Why Morley Experiment Could Not Observe the Movement of Interference fringe

**Abstract: **

If the weakest gravitational wave could rise the fluctuation of the LIGO interference fringe of light, how should we neglect the gravity’s influences on light? We raise the possibility that the light is affected by the gravity of the Earth. In this way, the Morley Experiment would not find the movement of interference fringe either in the air or in the vacuum environment.

I will make a detailed analysis in several parts:

- Impact of water on vehicle speed
- Impact of air on light propagation
- The influence of the gravitational field on the propagation of light
- Eddington observed the solar eclipse to verify general relativity
- Mass energy equation
- Fiber optic gyroscope
- Explanation of Sagnac effect
- Ask questions to special relativity

Let’s first look at a scene as below:

A vehicle drives on the road being covering with water. Does it indicate that surface water is necessary for vehicle driving? I believe that everyone would give the answer “no”, for vehicles would drive smoothly without surface water on road. Vehicle driving does not need water as the medium. In the contrary, water would affect the driving speed of vehicle. The driving speed of vehicle is assumed as V water. When V water=0, that is, the water is static against the ground, and the driving speed of vehicle against ground is V vehicle, then the driving speed of vehicle parallel to the flow direction is V vehicle + V water and the driving speed of vehicle in reverse against the flow direction is V vehicle - V water. Water flow affects the vehicle speed and the vehicle is seized by water.
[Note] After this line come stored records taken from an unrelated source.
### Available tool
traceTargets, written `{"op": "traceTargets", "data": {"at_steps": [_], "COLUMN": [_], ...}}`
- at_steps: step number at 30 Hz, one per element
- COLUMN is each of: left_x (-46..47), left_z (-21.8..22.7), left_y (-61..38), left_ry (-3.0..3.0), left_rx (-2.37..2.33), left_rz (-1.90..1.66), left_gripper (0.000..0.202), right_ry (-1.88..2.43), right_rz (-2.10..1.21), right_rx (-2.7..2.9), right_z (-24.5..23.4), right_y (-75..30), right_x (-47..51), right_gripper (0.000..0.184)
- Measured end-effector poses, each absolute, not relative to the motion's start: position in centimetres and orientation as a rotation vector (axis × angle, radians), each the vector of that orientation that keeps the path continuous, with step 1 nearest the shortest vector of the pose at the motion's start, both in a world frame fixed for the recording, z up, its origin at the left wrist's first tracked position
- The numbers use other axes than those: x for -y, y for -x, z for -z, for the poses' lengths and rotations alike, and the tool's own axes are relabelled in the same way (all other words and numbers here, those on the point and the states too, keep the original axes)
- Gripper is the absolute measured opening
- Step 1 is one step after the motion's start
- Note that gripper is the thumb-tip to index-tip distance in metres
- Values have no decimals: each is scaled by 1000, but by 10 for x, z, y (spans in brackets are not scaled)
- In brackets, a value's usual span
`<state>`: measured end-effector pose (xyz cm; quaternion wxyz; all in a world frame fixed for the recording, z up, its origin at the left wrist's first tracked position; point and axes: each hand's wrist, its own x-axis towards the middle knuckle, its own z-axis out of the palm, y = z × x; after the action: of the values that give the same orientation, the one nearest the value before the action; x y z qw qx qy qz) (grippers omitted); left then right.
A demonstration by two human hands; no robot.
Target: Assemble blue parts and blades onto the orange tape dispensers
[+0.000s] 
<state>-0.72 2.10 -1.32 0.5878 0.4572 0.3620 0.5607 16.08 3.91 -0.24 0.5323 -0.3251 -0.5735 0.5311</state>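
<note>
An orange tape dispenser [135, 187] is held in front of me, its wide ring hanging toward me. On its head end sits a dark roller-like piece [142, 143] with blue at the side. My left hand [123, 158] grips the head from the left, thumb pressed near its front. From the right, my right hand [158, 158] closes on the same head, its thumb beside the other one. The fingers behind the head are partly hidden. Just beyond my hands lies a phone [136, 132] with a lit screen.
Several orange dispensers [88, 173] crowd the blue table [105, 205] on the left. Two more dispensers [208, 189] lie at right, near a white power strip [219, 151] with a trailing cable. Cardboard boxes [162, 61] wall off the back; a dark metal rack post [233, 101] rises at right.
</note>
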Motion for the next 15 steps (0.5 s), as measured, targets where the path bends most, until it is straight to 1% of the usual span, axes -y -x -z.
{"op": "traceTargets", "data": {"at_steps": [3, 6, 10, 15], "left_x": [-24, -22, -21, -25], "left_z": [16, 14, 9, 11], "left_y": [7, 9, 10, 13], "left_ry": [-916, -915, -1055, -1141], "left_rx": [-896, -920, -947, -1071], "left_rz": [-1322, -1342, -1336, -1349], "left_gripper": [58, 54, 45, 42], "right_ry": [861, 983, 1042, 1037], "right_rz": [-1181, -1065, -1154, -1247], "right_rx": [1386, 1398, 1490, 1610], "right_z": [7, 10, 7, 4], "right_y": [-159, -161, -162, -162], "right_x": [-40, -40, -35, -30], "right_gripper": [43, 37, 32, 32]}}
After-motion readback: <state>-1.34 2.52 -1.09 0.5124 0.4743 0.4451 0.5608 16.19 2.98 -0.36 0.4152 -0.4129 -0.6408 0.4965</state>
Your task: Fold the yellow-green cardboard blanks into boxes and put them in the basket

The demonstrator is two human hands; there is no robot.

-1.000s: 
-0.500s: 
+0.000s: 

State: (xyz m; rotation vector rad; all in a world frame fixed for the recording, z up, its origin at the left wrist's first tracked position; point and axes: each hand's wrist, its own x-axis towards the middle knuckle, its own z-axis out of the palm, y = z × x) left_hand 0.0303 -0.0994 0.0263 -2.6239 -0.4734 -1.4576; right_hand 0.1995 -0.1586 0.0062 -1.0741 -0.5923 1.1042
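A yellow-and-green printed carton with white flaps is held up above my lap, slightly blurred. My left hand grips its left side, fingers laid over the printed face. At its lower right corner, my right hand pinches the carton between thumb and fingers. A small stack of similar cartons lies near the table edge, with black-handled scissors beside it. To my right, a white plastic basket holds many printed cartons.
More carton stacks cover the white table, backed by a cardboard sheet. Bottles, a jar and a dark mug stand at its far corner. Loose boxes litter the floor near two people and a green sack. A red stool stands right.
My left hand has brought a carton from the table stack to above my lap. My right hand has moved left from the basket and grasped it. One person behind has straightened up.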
If the direction of V water is not in parallel with V vehicle, then we only need to break V water into the velocity component Vx in parallel with the V vehicle direction and the velocity component Vy in reverse against the V vehicle direction. The logic is the same. For simplicity, let’s assume that V vehicle is in parallel with V water to make illustration.

There are two buoys of A and B on the water surface and the distance between A and B is L. They are static against water surface. The direction of water flow is from A to B. Now the vehicle needs to drive from A to B and then from B to A. We need to measure the duration time T.

First, let’s check the duration from A to B. the vehicle drives parallel to the water, with the speed being V vehicle + V water. As the buoy is static against water surface, it also moves along the same direction with the speed V water. Therefore, it takes the time of L/(V vehicle + V water – V water）= L/V vehicle.

Then, it comes to B to A. The vehicle drives against water, with the speed being V vehicle – V water. As the buoy is static against water surface, it also moves in the reverse direction with the speed V water. Therefore, it takes the time of L/(V vehicle - V water + V water）= L/V vehicle.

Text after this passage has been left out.